■ Work instruction ■
Beginning with the line that has "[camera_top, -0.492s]", please write out each remaining line of the listing below, word for word.

■ Record set ■
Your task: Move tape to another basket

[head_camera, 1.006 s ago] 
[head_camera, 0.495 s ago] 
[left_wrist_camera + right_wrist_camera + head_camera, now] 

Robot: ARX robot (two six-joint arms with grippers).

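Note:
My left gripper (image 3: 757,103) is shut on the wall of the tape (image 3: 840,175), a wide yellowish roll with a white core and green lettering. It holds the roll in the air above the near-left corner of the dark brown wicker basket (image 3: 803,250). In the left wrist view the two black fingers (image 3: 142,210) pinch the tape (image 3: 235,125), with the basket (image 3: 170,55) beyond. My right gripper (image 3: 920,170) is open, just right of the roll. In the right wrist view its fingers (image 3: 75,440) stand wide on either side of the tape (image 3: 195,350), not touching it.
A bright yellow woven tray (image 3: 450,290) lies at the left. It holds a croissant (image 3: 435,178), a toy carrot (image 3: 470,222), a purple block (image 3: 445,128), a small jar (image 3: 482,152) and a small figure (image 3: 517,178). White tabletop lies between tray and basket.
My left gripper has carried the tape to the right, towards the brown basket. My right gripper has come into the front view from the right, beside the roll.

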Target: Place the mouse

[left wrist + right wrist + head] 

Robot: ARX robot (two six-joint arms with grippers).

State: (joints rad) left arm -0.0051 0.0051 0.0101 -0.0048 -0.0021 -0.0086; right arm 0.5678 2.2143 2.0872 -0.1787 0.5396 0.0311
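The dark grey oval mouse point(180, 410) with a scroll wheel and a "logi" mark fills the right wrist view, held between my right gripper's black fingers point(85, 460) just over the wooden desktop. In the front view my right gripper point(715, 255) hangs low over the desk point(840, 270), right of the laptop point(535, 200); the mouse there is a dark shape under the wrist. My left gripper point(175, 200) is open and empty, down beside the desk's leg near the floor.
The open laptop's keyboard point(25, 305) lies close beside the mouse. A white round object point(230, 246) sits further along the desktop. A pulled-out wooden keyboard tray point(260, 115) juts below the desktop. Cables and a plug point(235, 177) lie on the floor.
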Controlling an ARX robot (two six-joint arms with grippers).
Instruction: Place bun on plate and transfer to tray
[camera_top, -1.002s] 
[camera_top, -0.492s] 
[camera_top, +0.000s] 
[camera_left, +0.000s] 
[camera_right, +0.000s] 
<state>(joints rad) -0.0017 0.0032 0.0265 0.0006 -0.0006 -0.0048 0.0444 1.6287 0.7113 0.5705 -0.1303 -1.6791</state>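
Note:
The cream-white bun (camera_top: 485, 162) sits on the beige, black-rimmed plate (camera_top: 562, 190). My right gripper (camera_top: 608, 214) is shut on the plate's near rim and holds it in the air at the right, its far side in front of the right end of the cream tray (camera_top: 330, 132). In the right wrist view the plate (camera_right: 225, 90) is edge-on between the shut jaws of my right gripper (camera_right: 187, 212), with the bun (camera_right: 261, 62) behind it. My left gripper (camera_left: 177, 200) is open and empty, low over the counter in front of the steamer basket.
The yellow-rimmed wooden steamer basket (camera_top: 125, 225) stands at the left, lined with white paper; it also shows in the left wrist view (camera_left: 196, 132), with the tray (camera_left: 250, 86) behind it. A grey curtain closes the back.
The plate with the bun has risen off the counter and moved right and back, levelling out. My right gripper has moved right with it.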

■ Exercise output ■
[camera_top, -0.492s] 
[camera_top, +0.000s] 
[camera_left, +0.000s] 
[camera_right, +0.000s] 
<state>(joints rad) -0.0017 0.0032 0.0265 0.0006 -0.0006 -0.0048 0.0444 1.6287 0.7113 0.5705 -0.1303 -1.6791</state>
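Note:
The cream-white bun (camera_top: 485, 162) sits on the beige, black-rimmed plate (camera_top: 562, 190). My right gripper (camera_top: 608, 214) is shut on the plate's near rim and holds it in the air at the right, its far side in front of the right end of the cream tray (camera_top: 330, 132). In the right wrist view the plate (camera_right: 225, 90) is edge-on between the shut jaws of my right gripper (camera_right: 187, 212), with the bun (camera_right: 261, 62) behind it. My left gripper (camera_left: 177, 200) is open and empty, low over the counter in front of the steamer basket.
The yellow-rimmed wooden steamer basket (camera_top: 125, 225) stands at the left, lined with white paper; it also shows in the left wrist view (camera_left: 196, 132), with the tray (camera_left: 250, 86) behind it. A grey curtain closes the back.
The plate with the bun has risen off the counter and moved right and back, levelling out. My right gripper has moved right with it.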

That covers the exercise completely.